In Perl the function is called split.
Syntax of split
split REGEX, STRING will split the STRING at every match of the REGEX.
split REGEX, STRING, LIMIT where LIMIT is a positive number. This will split the the STRING at every match of the REGEX, but will stop after it found LIMIT-1 matches. So the number of elements it returns will be LIMIT or less.
split REGEX - If STRING is not given, splitting the content of $_, the default variable of Perl at every match of the REGEX.
split without any parameter will split the content of $_ using /\s+/ as REGEX.
Simple cases
split returns a list of strings:
use Data::Dumper qw(Dumper); my $str = "ab cd ef gh ij"; my @words = split / /, $str; print Dumper \@words;
The output is:
$VAR1 = [ 'ab', 'cd', 'ef', 'gh', 'ij' ];
Limit the number of parts
split can get a 3rd parameter that will limit the number of elements returned:
use Data::Dumper qw(Dumper); my $str = "ab cd ef gh ij"; my @words = split / /, $str, 2; print Dumper \@words;
The result:
$VAR1 = [ 'ab', 'cd ef gh ij' ];
Assign to scalars
Instead of assigning the result to a single array, we can also assign it to a list of scalar variables:
my $str = "root:*:0:0:System Administrator:/var/root:/bin/sh"; my ($username, $password, $uid, $gid, $real_name, $home, $shell) = split /:/, $str; print "$username\n"; print "$real_name\n";
The output is like this:
root System Administrator
Another way people often write this is the following: First they assign the results to and array, and then they copy the specific elements of the array:
my $str = "root:*:0:0:System Administrator:/var/root:/bin/sh"; my @fields = split /:/, $str; my $username = $fields[0]; my $real_name = $fields[4]; print "$username\n"; print "$real_name\n";
This is longer and I think less clear.
A slightly better way is to use an array slice:
my $str = "root:*:0:0:System Administrator:/var/root:/bin/sh"; my @fields = split /:/, $str; my ($username, $real_name) = @fields[0, 4]; print "$username\n"; print "$real_name\n";
Please note, in the array slice @fields[0, 4]; we have a leading @ and not a leading $.
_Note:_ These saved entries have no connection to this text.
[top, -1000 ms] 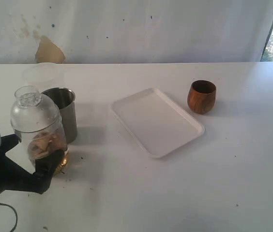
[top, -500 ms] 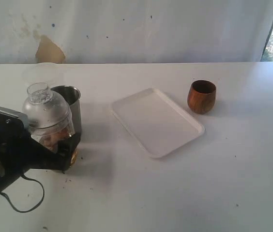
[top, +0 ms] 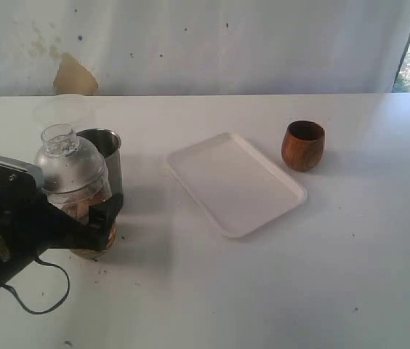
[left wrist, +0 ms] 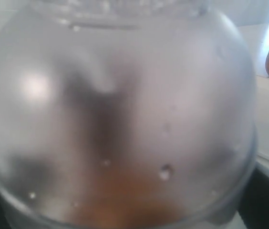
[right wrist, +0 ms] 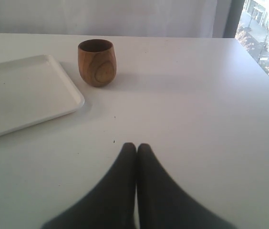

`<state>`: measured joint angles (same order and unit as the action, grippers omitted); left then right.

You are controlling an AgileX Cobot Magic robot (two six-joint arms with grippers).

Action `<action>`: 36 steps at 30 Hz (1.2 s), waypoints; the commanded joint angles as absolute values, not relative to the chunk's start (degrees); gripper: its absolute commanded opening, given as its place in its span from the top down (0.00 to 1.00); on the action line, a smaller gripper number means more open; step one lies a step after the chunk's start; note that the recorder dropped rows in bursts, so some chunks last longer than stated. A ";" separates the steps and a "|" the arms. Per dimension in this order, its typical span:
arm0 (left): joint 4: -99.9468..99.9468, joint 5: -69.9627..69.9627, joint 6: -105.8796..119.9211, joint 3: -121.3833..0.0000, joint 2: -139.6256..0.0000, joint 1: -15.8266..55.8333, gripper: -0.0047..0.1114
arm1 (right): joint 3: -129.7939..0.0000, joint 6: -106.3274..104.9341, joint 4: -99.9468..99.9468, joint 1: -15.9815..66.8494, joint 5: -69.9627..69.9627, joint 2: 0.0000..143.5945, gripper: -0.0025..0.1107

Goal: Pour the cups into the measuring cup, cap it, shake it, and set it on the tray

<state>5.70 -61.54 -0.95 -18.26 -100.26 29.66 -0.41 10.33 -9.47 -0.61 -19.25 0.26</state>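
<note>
left gripper [top: 81,219]: fingers clamped on either side of the measuring cup [top: 81,201], low on its body. a low hold leaves the domed clear cap [top: 67,156] free above the fingers, and probably keeps the seam from being squeezed. cup is roughly upright, with brownish contents in its lower part. its base sits at table [top: 263,291] level; cannot tell if it rests there or hangs just clear. in the left wrist view the cap and cup fill the frame, with droplets on the inner wall.

steel tumbler [top: 112,156]: upright just beyond the gripped cup; touching or not, cannot tell.

tray [top: 292,198]: bare, well off to the side of the left gripper, past the tumbler.

right gripper [right wrist: 136,148]: fingers pressed together, holding nothing, parked low over the table. wooden cup [right wrist: 96,62] stands ahead of its tips, well apart, beside the tray's corner.

judgement: pouring and capping look done. what remains is the carry to the tray, and the grip must hold across that gap.
</note>
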 commanded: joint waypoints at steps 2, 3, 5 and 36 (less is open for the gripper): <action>5.05 -62.90 -1.26 -18.82 -100.34 29.79 0.05 | 0.00 10.49 -9.98 -1.06 -19.21 0.00 0.98; 5.44 -62.90 -1.26 -18.91 -100.34 29.79 0.05 | 0.00 10.49 -9.98 -1.06 -19.21 0.00 0.98; 5.70 -63.15 -1.43 -19.05 -100.34 29.79 0.05 | 0.00 10.49 -9.98 -1.06 -19.21 0.00 0.98; -1.11 -31.54 -3.17 -26.13 -80.23 30.18 0.96 | 0.00 10.49 -9.98 -1.06 -19.21 0.00 0.98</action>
<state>2.62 -39.65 -5.10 -23.05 -84.35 29.66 -0.41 10.33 -9.47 -0.61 -19.25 0.26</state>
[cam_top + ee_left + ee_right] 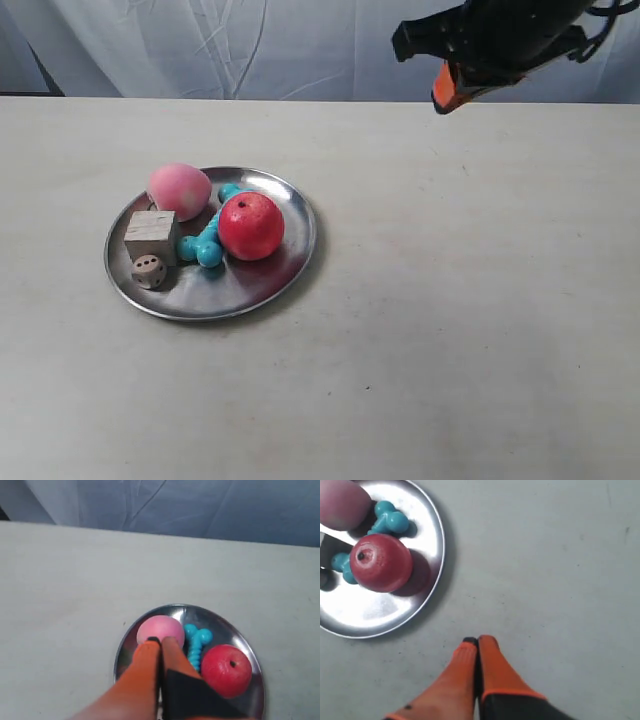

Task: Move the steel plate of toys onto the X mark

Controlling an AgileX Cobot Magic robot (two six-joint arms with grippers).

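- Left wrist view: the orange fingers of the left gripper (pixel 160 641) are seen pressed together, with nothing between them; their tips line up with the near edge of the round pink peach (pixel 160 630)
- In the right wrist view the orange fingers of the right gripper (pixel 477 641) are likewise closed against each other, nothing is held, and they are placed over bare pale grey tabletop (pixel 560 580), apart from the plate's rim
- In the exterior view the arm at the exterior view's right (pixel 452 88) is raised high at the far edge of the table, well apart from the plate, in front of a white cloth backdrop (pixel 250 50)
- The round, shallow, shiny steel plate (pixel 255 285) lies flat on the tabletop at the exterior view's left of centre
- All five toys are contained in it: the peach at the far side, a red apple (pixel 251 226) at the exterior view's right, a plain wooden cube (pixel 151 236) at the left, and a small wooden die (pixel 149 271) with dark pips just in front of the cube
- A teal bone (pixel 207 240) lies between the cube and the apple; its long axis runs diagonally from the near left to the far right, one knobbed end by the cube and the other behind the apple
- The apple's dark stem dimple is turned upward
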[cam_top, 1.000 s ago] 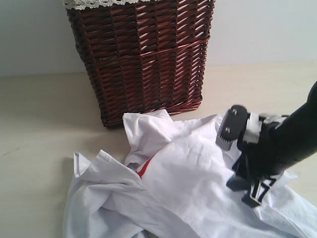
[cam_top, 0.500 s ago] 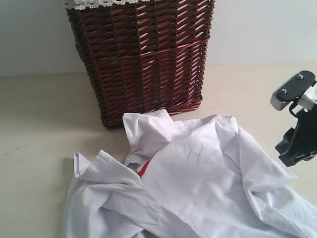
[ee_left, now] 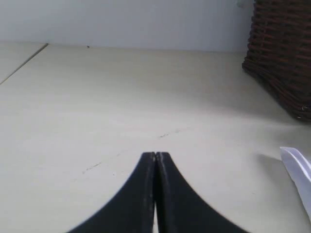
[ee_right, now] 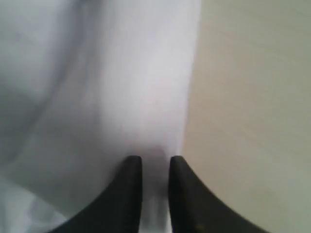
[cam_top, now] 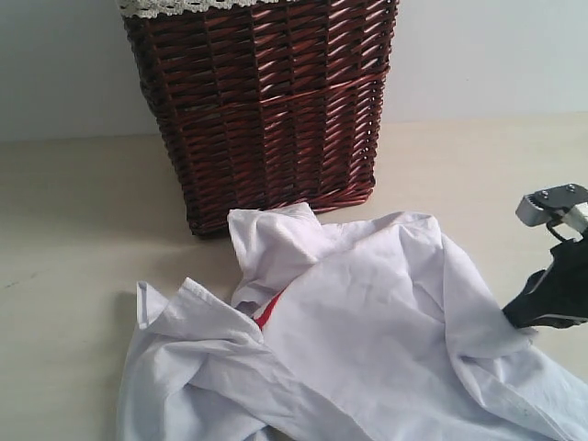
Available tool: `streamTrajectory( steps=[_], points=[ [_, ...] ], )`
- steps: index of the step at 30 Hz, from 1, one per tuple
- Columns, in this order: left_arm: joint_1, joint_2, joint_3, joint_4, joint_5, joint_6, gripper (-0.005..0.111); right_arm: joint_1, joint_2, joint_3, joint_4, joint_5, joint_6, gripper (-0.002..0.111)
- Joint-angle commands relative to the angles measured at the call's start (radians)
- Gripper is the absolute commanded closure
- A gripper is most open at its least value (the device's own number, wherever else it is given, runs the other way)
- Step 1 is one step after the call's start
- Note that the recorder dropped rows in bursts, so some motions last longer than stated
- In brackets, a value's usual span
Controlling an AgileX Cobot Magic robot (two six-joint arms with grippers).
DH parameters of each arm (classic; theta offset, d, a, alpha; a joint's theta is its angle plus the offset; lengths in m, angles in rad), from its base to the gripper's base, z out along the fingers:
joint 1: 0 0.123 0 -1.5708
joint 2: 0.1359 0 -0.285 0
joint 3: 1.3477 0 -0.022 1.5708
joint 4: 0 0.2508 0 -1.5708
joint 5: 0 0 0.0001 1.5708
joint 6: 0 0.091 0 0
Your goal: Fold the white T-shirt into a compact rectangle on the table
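The white T-shirt lies crumpled on the bench just in front of the basket, one fold reaching its base. At the shirt's edge farthest from the basket, the right claw pinches the cloth. The left claw is pressed together over bare bench beside the basket.

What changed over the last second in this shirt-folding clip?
The right hand swung off the middle of the crumpled white cotton T-shirt to its right edge, came down, and its jaws narrowed with cloth between them; a firm grip isn't clear. The shirt and the dark red-brown wicker basket stayed put.
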Motion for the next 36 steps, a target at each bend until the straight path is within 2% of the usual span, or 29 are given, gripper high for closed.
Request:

If we are really only interested in the elements 0 and 4, the we could use array slice on the fly:
Slice on the fly
my $str = "root:*:0:0:System Administrator:/var/root:/bin/sh"; my ($username, $real_name) = (split /:/, $str)[0, 4]; print "$username\n"; print "$real_name\n";
Here we don't build an array, but as we put the whole expression in parentheses, we can put an index on them and fetch only elements 0 and 4 from the temporary (and invisible) array that was created for us: (split /:/, $str)[0, 4]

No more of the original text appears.